Shedd Aquarium is a must see. You can get an upclose look at some magnificent creatures such as sharks, stingrays and all variety of fish and animal life. The aquarium offers several movies people can take in as well the chance to see ocean life one on one at the Abbott Oceanarium. Visitors to the Oceanarium can encounter Beluga whales, Pacific white-sided dolphins, sea lions and sea otters.
I also recommend making a stop at the Art Institute of Chicago. There are some fantastic works from master artists such as Monet, El Greco and Rembrandt. I was just awestruck by how they were able to capture a moment in time in their mind and then share it with others on canvas. I liked the fact that the museum had art not just from Europe but from around the world, including a great collection of Asian art, photography, furniture and sculpture.
One painting that has always captivated me from the first time I saw it was “Nighthawks” by American painter Edward Hopper. It depicts a diner in New York City with three people sitting at the counter enjoying a cup of coffee and a conversation with the waiter. The painting has always had a timeless quality – and I can visualize myself in it.
At each exhibit, I can say there were half a dozen paintings that I have seen in books or have studied, but not have had the chance to see in person. Getting to see them in person gave me a better appreciation of the time, dedication, skill and heart put into each of these works.
There were several places where I made a brief visit because they were either not open or it was too cold outside. For me those were Wrigley Field, the Biograph Theater and the mural on 47th Street that was created for “The Blues Brothers” on the building used as Ray’s Music Exchange in the film. I also stopped by to see the Cloud Gate sculpture in Millennium Park, which is known more commonly as “The Bean” due to its shape. Seeing the bean was a moment of pure fascination for me because of the way the stainless-steel plates reflect the skyline.

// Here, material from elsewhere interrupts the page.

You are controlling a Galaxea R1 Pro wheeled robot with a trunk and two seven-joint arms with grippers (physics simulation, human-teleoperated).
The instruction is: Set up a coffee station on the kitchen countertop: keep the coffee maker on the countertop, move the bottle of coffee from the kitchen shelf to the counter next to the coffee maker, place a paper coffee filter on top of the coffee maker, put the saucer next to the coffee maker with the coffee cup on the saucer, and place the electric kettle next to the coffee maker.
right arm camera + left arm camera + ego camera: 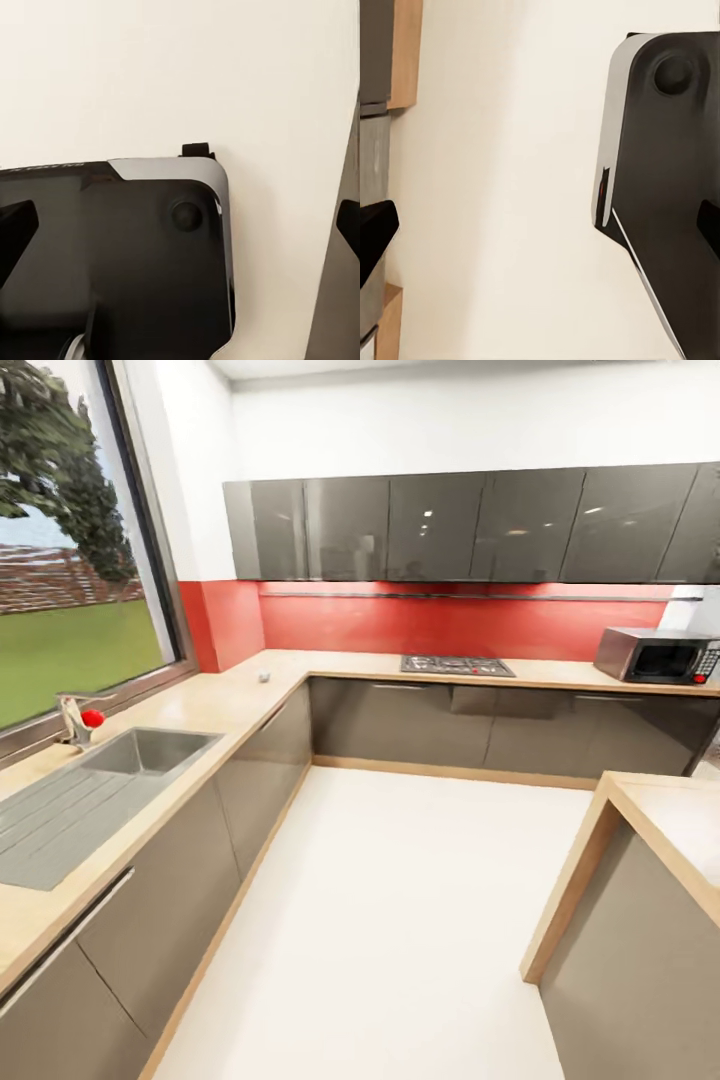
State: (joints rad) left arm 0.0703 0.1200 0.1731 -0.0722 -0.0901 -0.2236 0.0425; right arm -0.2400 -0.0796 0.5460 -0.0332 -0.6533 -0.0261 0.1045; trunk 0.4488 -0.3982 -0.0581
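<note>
Each wrist view shows dark fingertips at both picture edges, set wide, nothing between: left tool [540, 229] and right tool [180, 225] spread apart, empty, over pale floor [400, 920] beside the robot's dark base [112, 255]. Ahead, the desk [225, 700] with sink [140, 752] carries no coffee things. Risk: while turning, the base may clip the island [640, 880]

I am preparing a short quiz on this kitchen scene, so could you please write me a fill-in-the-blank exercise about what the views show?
1. The steel sink is set into the kitchen countertop below the ____.
2. The wall behind the gas hob is coloured ____.
3. The microwave stands on the counter, to the ____ of the hob.
4. The tap beside the sink carries a ____ knob.

Missing words: window; red; right; red
</note>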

Wrigley was like going to baseball’s holy ground because of all the greats who have graced the diamond over the years and its bright red, iconic sign. I wish it would have been open to where I could have caught a game. Wrigley’s architecture reminds me of the since demolished Tiger Stadium in Detroit where I caught a lot of games with my dad. Wrigley gave me a warm fuzzy feeling looking at its high walls and remembering past summers in the sun.
Food was a big part of my trip. I have always considered food a great way to form friendships and build relationships – and Chicago didn’t disappoint in welcoming me to the city with the great dishes it has to offer.
I am a big fan of pizza and, over the years, I have had many pies of which my figure can attest to that fact. Apart from having the real deal when I went to Rome, Chicago holds its own when it comes to pizza. Each slice of deep dish is built like a thick cake with many layers that then melts in your mouth with its tomato goodness. Two places I recommend are Giordano’s at Navy Pier and Lou Malnati’s on North State Street. They don’t disappoint.
If you seek a Chicago-style hotdog, check out Portillo’s on Clark and Ontario. I recommend the Char-Grilled Maxwell Street Polish Sausage or the Italian Beef Sandwich, followed by a nap because the food coma it will put you in is terrific.
Well, Chicago, thanks for the memories and I look forward to coming back and cheering on the Cubs when baseball season starts up again in the spring.